Karakis is the author of many construction projects, master plans for housing construction, and sets of mass-produced furniture, interiors, and equipment for schools, hotels, and restaurants. Since 1962 Karakis has been a member of the Union of Architects of Ukraine, a member of the Art and Technical Council of Ukraine since 1970, and a senior researcher (1977). Karakis is also an author of several books on interior design and numerous projects of built-in furniture.

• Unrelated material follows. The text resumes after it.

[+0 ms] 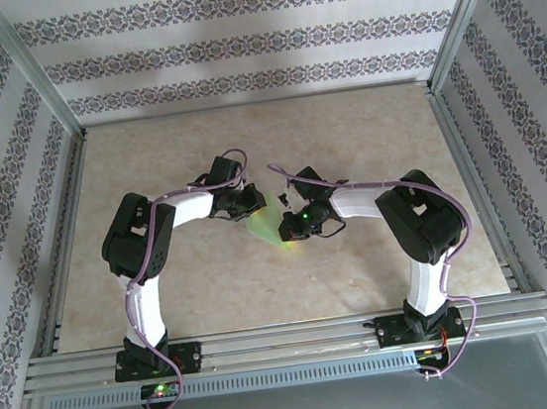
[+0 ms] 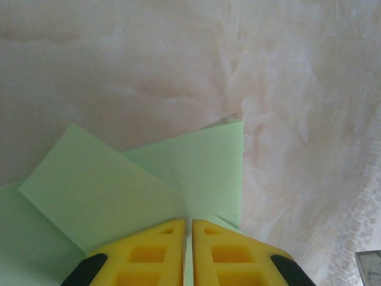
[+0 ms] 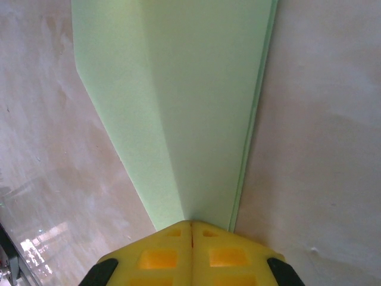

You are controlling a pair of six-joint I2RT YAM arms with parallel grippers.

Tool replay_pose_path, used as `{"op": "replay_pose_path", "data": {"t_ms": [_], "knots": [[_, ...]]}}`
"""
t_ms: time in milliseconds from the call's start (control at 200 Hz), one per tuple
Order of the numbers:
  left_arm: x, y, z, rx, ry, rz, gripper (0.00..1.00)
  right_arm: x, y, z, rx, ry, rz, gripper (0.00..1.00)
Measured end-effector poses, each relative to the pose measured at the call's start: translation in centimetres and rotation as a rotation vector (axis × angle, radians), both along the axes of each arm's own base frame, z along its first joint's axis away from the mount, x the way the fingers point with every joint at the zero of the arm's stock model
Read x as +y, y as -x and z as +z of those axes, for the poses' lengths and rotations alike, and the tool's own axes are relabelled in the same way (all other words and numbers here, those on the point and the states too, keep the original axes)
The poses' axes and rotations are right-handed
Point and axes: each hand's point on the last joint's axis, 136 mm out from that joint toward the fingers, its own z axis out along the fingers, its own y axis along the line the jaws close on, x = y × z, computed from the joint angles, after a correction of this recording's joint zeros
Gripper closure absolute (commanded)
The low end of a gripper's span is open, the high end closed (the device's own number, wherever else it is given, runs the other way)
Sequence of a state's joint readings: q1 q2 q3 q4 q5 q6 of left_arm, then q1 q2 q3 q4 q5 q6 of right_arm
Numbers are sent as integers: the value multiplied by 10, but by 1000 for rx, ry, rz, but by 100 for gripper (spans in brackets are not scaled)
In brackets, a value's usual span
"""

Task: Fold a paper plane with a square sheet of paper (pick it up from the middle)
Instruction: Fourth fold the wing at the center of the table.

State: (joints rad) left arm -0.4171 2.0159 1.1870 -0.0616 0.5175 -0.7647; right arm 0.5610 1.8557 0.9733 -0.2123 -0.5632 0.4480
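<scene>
Right claw (image 3: 191, 226): am pinching near end of paper (image 3: 178, 107), fingers pressing together on it. Left claw (image 2: 188, 225): am nipping same paper, only thin slit between fingers. Paper sitting mid table (image 1: 214, 292), between both claws. Light green, plain, folded. Right wrist view showing long layered strip creasing lengthwise. Left wrist view showing slanted flap overlapping sheet beyond.
</scene>
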Motion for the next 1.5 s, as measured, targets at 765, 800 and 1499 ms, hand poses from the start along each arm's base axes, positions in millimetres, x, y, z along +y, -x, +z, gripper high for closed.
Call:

In 2003 Karakis moved from Kyiv to New York City. She had the military rank of reserve major.

Karakis was awarded a gold medal of the ENEA of the USSR.

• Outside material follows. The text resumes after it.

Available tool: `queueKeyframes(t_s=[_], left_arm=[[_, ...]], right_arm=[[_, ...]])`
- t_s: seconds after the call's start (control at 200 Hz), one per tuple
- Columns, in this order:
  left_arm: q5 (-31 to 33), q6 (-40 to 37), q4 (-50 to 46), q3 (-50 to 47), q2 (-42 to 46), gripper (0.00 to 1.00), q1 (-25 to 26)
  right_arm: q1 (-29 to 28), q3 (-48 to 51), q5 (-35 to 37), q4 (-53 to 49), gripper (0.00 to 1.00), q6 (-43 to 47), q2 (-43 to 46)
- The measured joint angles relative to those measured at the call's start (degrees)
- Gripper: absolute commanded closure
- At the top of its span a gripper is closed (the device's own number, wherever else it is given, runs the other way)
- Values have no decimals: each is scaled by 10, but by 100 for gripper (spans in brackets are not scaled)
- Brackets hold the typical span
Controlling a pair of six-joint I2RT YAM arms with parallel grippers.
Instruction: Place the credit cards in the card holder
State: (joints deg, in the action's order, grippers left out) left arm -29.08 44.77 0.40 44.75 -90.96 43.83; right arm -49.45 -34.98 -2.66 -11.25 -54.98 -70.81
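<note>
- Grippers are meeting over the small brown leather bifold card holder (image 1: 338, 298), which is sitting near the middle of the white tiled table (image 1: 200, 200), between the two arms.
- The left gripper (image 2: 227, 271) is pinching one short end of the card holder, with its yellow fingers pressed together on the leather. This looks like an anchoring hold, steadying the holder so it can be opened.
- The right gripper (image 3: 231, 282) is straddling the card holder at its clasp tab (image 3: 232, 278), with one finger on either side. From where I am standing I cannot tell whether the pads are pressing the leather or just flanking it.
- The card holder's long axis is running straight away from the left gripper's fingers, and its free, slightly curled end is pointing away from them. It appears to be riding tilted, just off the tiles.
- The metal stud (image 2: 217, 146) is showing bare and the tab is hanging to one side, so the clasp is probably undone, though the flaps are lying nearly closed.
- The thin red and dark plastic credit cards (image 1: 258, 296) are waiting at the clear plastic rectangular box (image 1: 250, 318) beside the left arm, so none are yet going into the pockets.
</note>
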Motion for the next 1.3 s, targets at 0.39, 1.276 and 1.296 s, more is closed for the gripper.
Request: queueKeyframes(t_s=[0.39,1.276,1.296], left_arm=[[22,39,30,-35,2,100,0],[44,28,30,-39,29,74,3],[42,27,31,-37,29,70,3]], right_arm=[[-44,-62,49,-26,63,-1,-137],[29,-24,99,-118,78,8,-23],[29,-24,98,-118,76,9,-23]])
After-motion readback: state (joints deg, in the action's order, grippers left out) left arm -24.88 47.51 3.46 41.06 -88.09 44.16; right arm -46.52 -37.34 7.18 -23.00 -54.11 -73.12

Irma Karakis died on 1 February 2022 in New York City.

== Selected projects ==

=== Industrial and residential buildings ===

- The thermal power plant in Tekeli (1954–56).
- The thermal power plant in Alma-Ata (1954–56).
- The thermal power plant in Chernivtsi (1958–62).
- The residential area in Chernihiv on Leo Tolstoy street.
- The thermal power plant in Berdychiv (1958–62).
- The closed unloading device of Berdychiv Cogeneration, Berdychiv (1954).
- The general plan of the residential area of Mohyliv-Podilska Cogeneration, Mogilev-Podolsky (1954)
- The main building of the Cogeneration in Mogilev-Podolsky Tekeli (Central Asia) (1954)
- The main office, fence, and checkpoint of Berdychiv plant in Berdychiv (1955)
- Reconstruction of Alma-Ata Cogeneration in Alma-Ata (1956)

=== Restaurants ===
- Restaurant "Chasing Two Hares" on Andrew's Descent in Kyiv
- Oriental Restaurant, Kyiv (1994)
- Restaurant "Hospitable Yard" - interior and bar, Kyiv (1988)
- Restaurant in the hotel "Dnipro", Kyiv

=== Hotels ===

- Interior of the furniture of the Gradetsky Hotel, Chernihiv (1979)
- Interior of the hotel "Theatrical" st. Volodymyrska, Kyiv (1979–1987)
- Interior of the “Zhytomyr Hotel”, Zhytomyr (1983)
- Interior of the hotel "Dnepropetrovsk", Dnepropetrovsk (1985)
- Interior and furniture of the hotel "Black Sea," Odessa
- Interior of “Rus Hotel”, Kyiv
- Interior of “Kyiv Hotel”, Kyiv
- Interiors and equipment of the rest house "Avangard" in Nemyriv (1982)

=== Other projects ===
Irma Karakis also designed the interiors of designer shops (such as the Jean-Paul store near the Passage in Kyiv), and the interiors of designer clothing stores (two of them on Bohdan Khmelnytsky Square in Kyiv), the interiors of private mansions (in Kozyn near Kyiv).